— Problem statement —
Provide the entries once more, identical in every word.

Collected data
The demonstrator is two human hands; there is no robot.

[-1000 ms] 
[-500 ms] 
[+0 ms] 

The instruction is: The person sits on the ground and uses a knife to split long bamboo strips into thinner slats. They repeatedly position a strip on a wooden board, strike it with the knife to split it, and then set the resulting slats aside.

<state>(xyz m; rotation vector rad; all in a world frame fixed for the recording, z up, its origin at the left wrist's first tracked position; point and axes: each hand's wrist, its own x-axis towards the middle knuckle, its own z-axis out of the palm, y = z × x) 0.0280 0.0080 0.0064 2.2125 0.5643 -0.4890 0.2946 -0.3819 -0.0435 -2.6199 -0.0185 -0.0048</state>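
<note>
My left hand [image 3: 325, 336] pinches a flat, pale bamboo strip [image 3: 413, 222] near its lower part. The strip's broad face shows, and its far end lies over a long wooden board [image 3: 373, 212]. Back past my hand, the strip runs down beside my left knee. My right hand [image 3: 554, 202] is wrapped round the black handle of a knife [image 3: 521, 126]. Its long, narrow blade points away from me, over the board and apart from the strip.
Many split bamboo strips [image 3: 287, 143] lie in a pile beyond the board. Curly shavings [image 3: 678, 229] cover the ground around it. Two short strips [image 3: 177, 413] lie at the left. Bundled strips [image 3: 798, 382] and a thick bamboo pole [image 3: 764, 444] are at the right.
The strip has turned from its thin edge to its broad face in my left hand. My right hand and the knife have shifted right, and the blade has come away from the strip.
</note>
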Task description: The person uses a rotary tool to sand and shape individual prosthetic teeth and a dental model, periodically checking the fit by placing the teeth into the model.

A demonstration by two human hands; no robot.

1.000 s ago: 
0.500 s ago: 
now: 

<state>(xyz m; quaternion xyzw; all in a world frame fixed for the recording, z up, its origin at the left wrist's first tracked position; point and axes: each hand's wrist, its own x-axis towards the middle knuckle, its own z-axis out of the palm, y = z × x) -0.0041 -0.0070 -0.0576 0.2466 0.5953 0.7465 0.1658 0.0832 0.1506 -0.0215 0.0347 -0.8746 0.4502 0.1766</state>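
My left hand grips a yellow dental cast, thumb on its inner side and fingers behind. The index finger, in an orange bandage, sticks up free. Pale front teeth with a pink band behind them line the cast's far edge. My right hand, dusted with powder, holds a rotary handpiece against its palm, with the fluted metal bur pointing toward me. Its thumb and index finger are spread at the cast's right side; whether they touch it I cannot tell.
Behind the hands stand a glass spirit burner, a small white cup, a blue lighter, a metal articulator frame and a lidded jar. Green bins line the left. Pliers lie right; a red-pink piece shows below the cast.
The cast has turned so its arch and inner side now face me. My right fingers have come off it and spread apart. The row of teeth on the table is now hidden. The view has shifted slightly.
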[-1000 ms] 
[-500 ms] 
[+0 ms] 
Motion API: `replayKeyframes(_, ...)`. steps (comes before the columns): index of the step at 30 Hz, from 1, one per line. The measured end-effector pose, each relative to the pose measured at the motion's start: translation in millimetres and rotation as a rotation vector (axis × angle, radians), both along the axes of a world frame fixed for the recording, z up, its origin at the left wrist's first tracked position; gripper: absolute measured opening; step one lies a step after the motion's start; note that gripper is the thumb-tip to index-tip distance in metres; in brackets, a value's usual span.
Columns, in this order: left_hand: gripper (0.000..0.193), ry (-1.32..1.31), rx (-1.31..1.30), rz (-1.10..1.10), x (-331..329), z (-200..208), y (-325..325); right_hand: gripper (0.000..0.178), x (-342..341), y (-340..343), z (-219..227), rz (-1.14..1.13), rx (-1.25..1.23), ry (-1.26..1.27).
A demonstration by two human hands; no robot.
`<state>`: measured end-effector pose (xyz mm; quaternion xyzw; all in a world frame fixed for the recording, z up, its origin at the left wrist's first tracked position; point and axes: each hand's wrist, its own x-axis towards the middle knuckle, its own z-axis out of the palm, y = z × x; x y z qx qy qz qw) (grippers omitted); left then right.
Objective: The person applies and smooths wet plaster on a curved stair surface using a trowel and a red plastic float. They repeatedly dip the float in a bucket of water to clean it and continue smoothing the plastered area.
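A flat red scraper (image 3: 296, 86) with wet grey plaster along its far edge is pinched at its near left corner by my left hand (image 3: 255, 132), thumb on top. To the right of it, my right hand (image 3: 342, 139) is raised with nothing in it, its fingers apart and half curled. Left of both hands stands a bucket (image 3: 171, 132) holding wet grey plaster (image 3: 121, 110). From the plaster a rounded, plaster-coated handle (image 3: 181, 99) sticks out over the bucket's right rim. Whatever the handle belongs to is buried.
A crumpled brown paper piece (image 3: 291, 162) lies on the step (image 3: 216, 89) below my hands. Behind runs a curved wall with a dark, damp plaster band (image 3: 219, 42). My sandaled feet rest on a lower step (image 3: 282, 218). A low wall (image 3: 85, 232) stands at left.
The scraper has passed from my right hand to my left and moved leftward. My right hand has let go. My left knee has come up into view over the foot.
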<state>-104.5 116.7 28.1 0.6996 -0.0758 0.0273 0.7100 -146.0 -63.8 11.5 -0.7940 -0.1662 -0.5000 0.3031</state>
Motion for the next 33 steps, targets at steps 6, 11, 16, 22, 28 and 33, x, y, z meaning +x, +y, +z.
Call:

— Task response —
The demonstrator is two human hands; there is no robot.

[-1000 ms] 
[-500 ms] 
[+0 ms] 

The instruction is: The person sits on the ground and uses a knife to split long bamboo strips into thinner slats. They repeatedly position a strip on a wooden board, strike it with the knife to split it, and then set the resulting slats aside.

<state>(xyz m; rotation vector rad; all in a world frame fixed for the recording, z up, its origin at the left wrist's first tracked position; point and axes: each hand's wrist, its own x-axis towards the middle knuckle, its own z-axis out of the palm, y = z × x) 0.0280 0.0080 0.0064 2.2125 0.5643 -0.4890 0.2946 -0.3819 -0.0435 -2.6199 -0.0185 -0.0048</state>
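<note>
My left hand [image 3: 325, 336] pinches a flat, pale bamboo strip [image 3: 413, 222] near its lower part. The strip's broad face shows, and its far end lies over a long wooden board [image 3: 373, 212]. Back past my hand, the strip runs down beside my left knee. My right hand [image 3: 554, 202] is wrapped round the black handle of a knife [image 3: 521, 126]. Its long, narrow blade points away from me, over the board and apart from the strip.
Many split bamboo strips [image 3: 287, 143] lie in a pile beyond the board. Curly shavings [image 3: 678, 229] cover the ground around it. Two short strips [image 3: 177, 413] lie at the left. Bundled strips [image 3: 798, 382] and a thick bamboo pole [image 3: 764, 444] are at the right.
The strip has turned from its thin edge to its broad face in my left hand. My right hand and the knife have shifted right, and the blade has come away from the strip.
</note>
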Task description: The person uses a rotary tool to sand and shape individual prosthetic teeth and a dental model, periodically checking the fit by placing the teeth into the model.

A demonstration by two human hands; no robot.

1.000 s ago: 
0.500 s ago: 
now: 

<state>(xyz m; quaternion xyzw; all in a world frame fixed for the recording, z up, its origin at the left wrist's first tracked position; point and axes: each hand's wrist, its own x-axis towards the middle knuckle, its own z-axis out of the palm, y = z × x) -0.0041 -0.0070 -0.0576 0.2466 0.5953 0.7465 0.1658 0.0832 0.1506 -0.0215 0.0347 -0.8746 0.4502 0.1766</state>
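My left hand grips a yellow dental cast, thumb on its inner side and fingers behind. The index finger, in an orange bandage, sticks up free. Pale front teeth with a pink band behind them line the cast's far edge. My right hand, dusted with powder, holds a rotary handpiece against its palm, with the fluted metal bur pointing toward me. Its thumb and index finger are spread at the cast's right side; whether they touch it I cannot tell.
Behind the hands stand a glass spirit burner, a small white cup, a blue lighter, a metal articulator frame and a lidded jar. Green bins line the left. Pliers lie right; a red-pink piece shows below the cast.
The cast has turned so its arch and inner side now face me. My right fingers have come off it and spread apart. The row of teeth on the table is now hidden. The view has shifted slightly.
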[-1000 ms] 
[-500 ms] 
[+0 ms] 
Motion API: `replayKeyframes(_, ...)`. steps (comes before the columns): index of the step at 30 Hz, from 1, one per line. The measured end-effector pose, each relative to the pose measured at the motion's start: translation in millimetres and rotation as a rotation vector (axis × angle, radians), both along the axes of a world frame fixed for the recording, z up, its origin at the left wrist's first tracked position; gripper: absolute measured opening; step one lies a step after the motion's start; note that gripper is the thumb-tip to index-tip distance in metres; in brackets, a value's usual span.
Columns, in this order: left_hand: gripper (0.000..0.193), ry (-1.32..1.31), rx (-1.31..1.30), rz (-1.10..1.10), x (-331..329), z (-200..208), y (-325..325); right_hand: gripper (0.000..0.178), x (-342..341), y (-340..343), z (-219..227), rz (-1.14..1.13), rx (-1.25..1.23), ry (-1.26..1.27).
A demonstration by two human hands; no robot.
`<state>`: measured end-effector pose (xyz mm; quaternion xyzw; all in a world frame fixed for the recording, z up, its origin at the left wrist's first tracked position; point and axes: each hand's wrist, its own x-axis towards the middle knuckle, its own z-axis out of the palm, y = z × x; x y z qx qy qz qw) (grippers omitted); left then right.
Objective: The person applies and smooths wet plaster on a curved stair surface using a trowel and a red plastic float. They repeatedly dip the float in a bucket of water to clean it and continue smoothing the plastered area.
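A flat red scraper (image 3: 296, 86) with wet grey plaster along its far edge is pinched at its near left corner by my left hand (image 3: 255, 132), thumb on top. To the right of it, my right hand (image 3: 342, 139) is raised with nothing in it, its fingers apart and half curled. Left of both hands stands a bucket (image 3: 171, 132) holding wet grey plaster (image 3: 121, 110). From the plaster a rounded, plaster-coated handle (image 3: 181, 99) sticks out over the bucket's right rim. Whatever the handle belongs to is buried.
A crumpled brown paper piece (image 3: 291, 162) lies on the step (image 3: 216, 89) below my hands. Behind runs a curved wall with a dark, damp plaster band (image 3: 219, 42). My sandaled feet rest on a lower step (image 3: 282, 218). A low wall (image 3: 85, 232) stands at left.
The scraper has passed from my right hand to my left and moved leftward. My right hand has let go. My left knee has come up into view over the foot.
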<state>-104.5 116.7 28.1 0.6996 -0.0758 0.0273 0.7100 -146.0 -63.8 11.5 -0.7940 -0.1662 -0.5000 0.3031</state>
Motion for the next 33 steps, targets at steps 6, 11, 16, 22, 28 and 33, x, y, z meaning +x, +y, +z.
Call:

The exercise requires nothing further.